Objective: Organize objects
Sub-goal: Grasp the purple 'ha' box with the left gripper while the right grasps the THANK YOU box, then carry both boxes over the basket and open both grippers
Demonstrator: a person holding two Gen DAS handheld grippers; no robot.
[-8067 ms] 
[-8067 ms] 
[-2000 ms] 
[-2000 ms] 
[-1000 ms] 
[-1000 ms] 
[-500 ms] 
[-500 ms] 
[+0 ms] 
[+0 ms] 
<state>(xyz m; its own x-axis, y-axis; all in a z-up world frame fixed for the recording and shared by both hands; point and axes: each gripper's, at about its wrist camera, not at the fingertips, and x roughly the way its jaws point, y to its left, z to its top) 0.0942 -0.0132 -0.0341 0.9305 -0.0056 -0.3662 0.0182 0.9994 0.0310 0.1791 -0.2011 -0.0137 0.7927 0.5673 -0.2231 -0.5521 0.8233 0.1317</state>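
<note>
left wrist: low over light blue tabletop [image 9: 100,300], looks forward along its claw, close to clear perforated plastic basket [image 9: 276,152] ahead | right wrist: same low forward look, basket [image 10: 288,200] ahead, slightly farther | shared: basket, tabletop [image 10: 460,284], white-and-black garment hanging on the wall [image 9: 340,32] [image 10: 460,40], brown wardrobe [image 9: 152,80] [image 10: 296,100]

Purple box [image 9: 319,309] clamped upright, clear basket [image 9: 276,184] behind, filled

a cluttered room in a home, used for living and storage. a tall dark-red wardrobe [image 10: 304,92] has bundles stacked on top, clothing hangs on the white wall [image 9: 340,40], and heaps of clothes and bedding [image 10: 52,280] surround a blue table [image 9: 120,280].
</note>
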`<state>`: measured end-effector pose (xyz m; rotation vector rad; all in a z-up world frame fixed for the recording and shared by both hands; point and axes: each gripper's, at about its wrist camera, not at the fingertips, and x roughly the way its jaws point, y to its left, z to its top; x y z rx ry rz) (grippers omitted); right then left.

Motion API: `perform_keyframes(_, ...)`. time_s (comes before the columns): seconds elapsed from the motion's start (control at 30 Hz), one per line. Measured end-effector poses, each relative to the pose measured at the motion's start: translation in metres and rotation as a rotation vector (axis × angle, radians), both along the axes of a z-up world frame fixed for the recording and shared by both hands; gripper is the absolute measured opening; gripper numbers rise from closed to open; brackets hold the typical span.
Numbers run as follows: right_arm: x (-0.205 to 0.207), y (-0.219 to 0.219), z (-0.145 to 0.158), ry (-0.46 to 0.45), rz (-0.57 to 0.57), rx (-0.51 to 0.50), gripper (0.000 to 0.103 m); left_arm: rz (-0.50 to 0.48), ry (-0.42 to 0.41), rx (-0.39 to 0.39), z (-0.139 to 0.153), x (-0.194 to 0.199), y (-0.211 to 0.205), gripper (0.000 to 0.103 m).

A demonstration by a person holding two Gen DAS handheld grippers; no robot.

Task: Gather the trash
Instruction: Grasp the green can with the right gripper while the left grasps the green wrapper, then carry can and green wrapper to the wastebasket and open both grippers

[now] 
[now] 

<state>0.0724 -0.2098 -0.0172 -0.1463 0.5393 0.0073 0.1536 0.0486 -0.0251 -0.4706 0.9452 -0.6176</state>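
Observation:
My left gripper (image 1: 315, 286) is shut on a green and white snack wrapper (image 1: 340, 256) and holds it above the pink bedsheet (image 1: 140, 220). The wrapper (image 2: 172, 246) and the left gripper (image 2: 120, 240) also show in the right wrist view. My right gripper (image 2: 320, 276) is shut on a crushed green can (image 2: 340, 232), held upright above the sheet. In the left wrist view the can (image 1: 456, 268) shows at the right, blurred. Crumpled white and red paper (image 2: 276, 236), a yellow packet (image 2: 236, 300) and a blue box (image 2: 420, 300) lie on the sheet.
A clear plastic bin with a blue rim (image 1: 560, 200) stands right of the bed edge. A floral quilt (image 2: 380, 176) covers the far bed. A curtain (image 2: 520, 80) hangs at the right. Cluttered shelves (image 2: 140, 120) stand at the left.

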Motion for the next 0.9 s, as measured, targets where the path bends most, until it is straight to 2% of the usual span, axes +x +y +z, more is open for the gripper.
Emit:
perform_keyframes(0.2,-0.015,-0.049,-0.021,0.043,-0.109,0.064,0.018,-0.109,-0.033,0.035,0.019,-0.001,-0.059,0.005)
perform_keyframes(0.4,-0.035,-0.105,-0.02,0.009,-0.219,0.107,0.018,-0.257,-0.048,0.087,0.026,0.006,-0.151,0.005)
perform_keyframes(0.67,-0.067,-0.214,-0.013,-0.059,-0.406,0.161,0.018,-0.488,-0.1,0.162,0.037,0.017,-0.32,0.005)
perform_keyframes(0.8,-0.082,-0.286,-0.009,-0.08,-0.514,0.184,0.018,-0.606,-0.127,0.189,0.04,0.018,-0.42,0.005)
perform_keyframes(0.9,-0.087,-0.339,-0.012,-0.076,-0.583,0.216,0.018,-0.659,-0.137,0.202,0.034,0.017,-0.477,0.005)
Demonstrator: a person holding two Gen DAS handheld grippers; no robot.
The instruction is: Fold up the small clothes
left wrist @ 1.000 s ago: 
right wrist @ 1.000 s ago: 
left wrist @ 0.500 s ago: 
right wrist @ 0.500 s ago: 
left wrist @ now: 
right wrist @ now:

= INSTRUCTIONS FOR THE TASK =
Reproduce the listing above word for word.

= RESPONSE AREA =
Objective: Organize objects
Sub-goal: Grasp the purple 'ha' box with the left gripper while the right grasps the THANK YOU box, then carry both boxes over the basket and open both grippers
Demonstrator: a person holding two Gen DAS handheld grippers; no robot.
[-8067 ms] 
[-8067 ms] 
[-2000 ms] 
[-2000 ms] 
[-1000 ms] 
[-1000 ms] 
[-500 ms] 
[-500 ms] 
[+0 ms] 
[+0 ms] 
<state>(xyz m; its own x-axis, y-axis; all in a z-up world frame fixed for the recording and shared by both hands; point and axes: each gripper's, at about its wrist camera, not at the fingertips, and x roughly the way its jaws point, y to its left, z to its top) 0.0942 -0.0132 -0.0341 0.9305 -0.0056 -0.3662 0.0182 0.9994 0.0310 0.1791 -0.2011 -0.0137 0.7927 0.5673 -0.2231 -0.5521 0.8233 0.1317</state>
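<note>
left wrist: low over light blue tabletop [image 9: 100,300], looks forward along its claw, close to clear perforated plastic basket [image 9: 276,152] ahead | right wrist: same low forward look, basket [image 10: 288,200] ahead, slightly farther | shared: basket, tabletop [image 10: 460,284], white-and-black garment hanging on the wall [image 9: 340,32] [image 10: 460,40], brown wardrobe [image 9: 152,80] [image 10: 296,100]

Purple box [image 9: 319,309] clamped upright, clear basket [image 9: 276,184] behind, filled

a cluttered room in a home, used for living and storage. a tall dark-red wardrobe [image 10: 304,92] has bundles stacked on top, clothing hangs on the white wall [image 9: 340,40], and heaps of clothes and bedding [image 10: 52,280] surround a blue table [image 9: 120,280].
</note>
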`<state>`: measured end-effector pose (xyz m; rotation vector rad; all in a z-up world frame fixed for the recording and shared by both hands; point and axes: each gripper's, at about its wrist camera, not at the fingertips, and x roughly the way its jaws point, y to its left, z to its top; x y z rx ry rz) (grippers omitted); right then left.

Motion API: `perform_keyframes(_, ...)`. time_s (comes before the columns): seconds elapsed from the motion's start (control at 30 Hz), one per line. Measured end-effector poses, each relative to the pose measured at the motion's start: translation in metres and rotation as a rotation vector (axis × angle, radians), both along the axes of a z-up world frame fixed for the recording and shared by both hands; gripper is the absolute measured opening; gripper numbers rise from closed to open; brackets hold the typical span.
Numbers run as follows: right_arm: x (-0.205 to 0.207), y (-0.219 to 0.219), z (-0.145 to 0.158), ry (-0.46 to 0.45), rz (-0.57 to 0.57), rx (-0.51 to 0.50), gripper (0.000 to 0.103 m); left_arm: rz (-0.50 to 0.48), ry (-0.42 to 0.41), rx (-0.39 to 0.39), z (-0.139 to 0.153), x (-0.194 to 0.199), y (-0.211 to 0.205), gripper (0.000 to 0.103 m).

A demonstration by a person holding two Gen DAS handheld grippers; no robot.

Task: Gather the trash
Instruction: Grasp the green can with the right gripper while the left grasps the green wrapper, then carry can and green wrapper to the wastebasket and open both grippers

[now] 
[now] 

<state>0.0724 -0.2098 -0.0172 -0.1463 0.5393 0.0073 0.1536 0.0486 -0.0251 -0.4706 0.9452 -0.6176</state>
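Observation:
My left gripper (image 1: 315, 286) is shut on a green and white snack wrapper (image 1: 340, 256) and holds it above the pink bedsheet (image 1: 140, 220). The wrapper (image 2: 172, 246) and the left gripper (image 2: 120, 240) also show in the right wrist view. My right gripper (image 2: 320, 276) is shut on a crushed green can (image 2: 340, 232), held upright above the sheet. In the left wrist view the can (image 1: 456, 268) shows at the right, blurred. Crumpled white and red paper (image 2: 276, 236), a yellow packet (image 2: 236, 300) and a blue box (image 2: 420, 300) lie on the sheet.
A clear plastic bin with a blue rim (image 1: 560, 200) stands right of the bed edge. A floral quilt (image 2: 380, 176) covers the far bed. A curtain (image 2: 520, 80) hangs at the right. Cluttered shelves (image 2: 140, 120) stand at the left.
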
Motion for the next 0.9 s, as measured, targets where the path bends most, until it is straight to 2% of the usual span, axes +x +y +z, more is open for the gripper.
Emit:
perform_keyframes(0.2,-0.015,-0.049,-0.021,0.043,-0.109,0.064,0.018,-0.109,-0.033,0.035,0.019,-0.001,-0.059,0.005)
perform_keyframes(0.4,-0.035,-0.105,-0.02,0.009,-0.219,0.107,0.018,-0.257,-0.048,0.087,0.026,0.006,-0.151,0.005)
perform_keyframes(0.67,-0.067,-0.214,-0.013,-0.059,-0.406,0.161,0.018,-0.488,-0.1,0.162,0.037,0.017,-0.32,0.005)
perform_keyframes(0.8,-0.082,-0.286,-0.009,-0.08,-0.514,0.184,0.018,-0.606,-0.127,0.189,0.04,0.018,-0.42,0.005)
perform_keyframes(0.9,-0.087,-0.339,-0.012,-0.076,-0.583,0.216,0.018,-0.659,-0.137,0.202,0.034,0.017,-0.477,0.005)
Demonstrator: a person holding two Gen DAS handheld grippers; no robot.
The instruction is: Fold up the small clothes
left wrist @ 1.000 s ago: 
right wrist @ 1.000 s ago: 
left wrist @ 0.500 s ago: 
right wrist @ 0.500 s ago: 
left wrist @ now: 
right wrist @ now:

The output above is the complete answer.